GEベルノバは洋上風車の大型化競争に伴うサプライチェーンの疲弊に目を配る(GE提供)

 米GEベルノバは、洋上風車で1万5500キロワット級機種を主力に位置付ける。同社は最大1万8千キロワット機の開発を進めるが、急速な大型化によるサプライチェーン各社の疲弊を防ぐ狙い。当面は中型機の開発網を成熟させることで、事業の収益性を改善する戦略だ。(匂坂圭佑)

 米国証券取引委員会に、このほど提出した株主宛て文書で「将来、洋上風力発電事業の主力製品は『ハリアデX15.5メガワット―250』になる」と方針を示した。ハリアデXはGEベルノバの洋上風車ブランド名。現在は1万2千~1万4千キロワット級を提供する。

 ◇投資が重荷に

 GEベルノバは2023年3月、1万7千~1万8千キロワットの新機種を開発すると表明した。現行機種から3割ほど出力を高める計画だ。

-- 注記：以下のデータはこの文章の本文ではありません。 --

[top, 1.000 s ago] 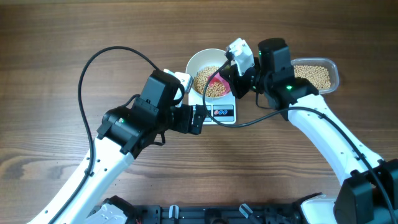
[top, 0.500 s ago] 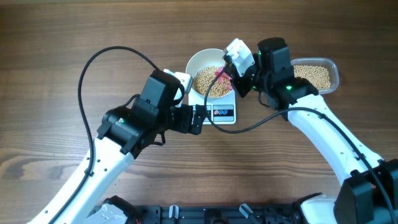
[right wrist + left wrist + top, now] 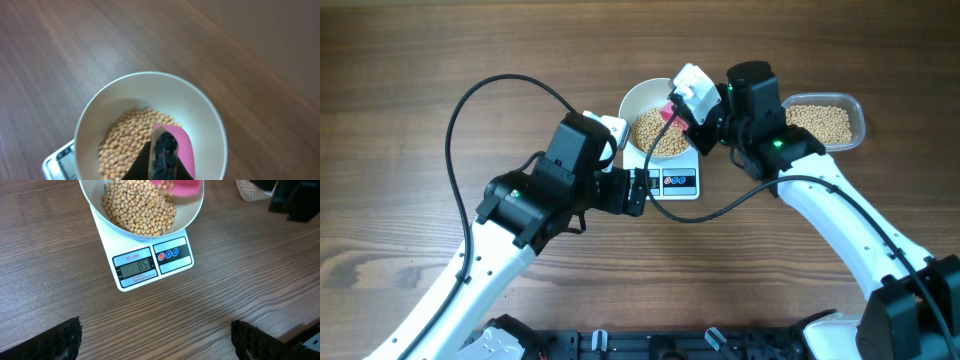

日本の洋上風力公募第2ラウンドの応札事業者にも提案した。

 1万8千キロワットは風車単機出力で世界最大級となる。これをあえて主力機に据えなかったのは、大型機の開発競争に伴う投資が重荷になったためだ。

 GEベルノバの1万3千キロワット洋上風車であるハリアデXが初めて商用運転したのは23年だった。最新機種の稼働を待たず行われた次期大型機種の開発表明は、風車メーカー間の激しい競争を印象付けた。

 風車の大型化は発電単価を下げる半面、開発を手掛けるGEベルノバ、および部品サプライヤーに相応の投資を求める。大型化に耐えられる設計を研究し、技術開発にめどが付いた後は生産ラインを構築する必要もある。

 発電事業者にとっても、サプライチェーン管理が重荷となる。輸送に使う港や船を確保するために調査が必要となるからだ。サプライチェーンの見直しがコストアップや計画遅延につながる場合がある。GEベルノバは大型化のペースを緩め、現行機種の延長線上に当たる機種を主力と位置付けることで、こうしたリスクを抑える考えだ。

 素材価格や人件費の高騰が直撃し、洋上風力業界を取り巻く事業環境は世界的に厳しさを増す。23年10月に開かれた経済産業省の調達価格等算定委員会に三菱商事が提出した資料によると、欧米大手メーカー3社は22年に純損失を計上。23年にはオーステッドが米国で開発計画を中止した。

 GEベルノバは株主向け文書で「洋上風力発電業界は最近、高いプロジェクト実行リスクと、現在の価格水準による収益性の限界に直面している」と事業環境に危機感を示した。その上で同社は「業界の成熟に伴い、既存技術とサプライチェーンは改善される」と展望する。その一助として、同社にとって中型機となる1万5500キロワット機種を磨き上げることで収益性の改善につなげる。

 ◇成熟で改善へ

 GEベルノバの戦略転換について、同業他社の風車メーカー関係者もサプライチェーンの疲弊という課題に理解を示す。一方、「中国勢は大型化の手を緩めておらず、開発競争は止まらない」との見立ても浮上する。GEベルノバも1万8千キロワット機の開発を継続する構えだ。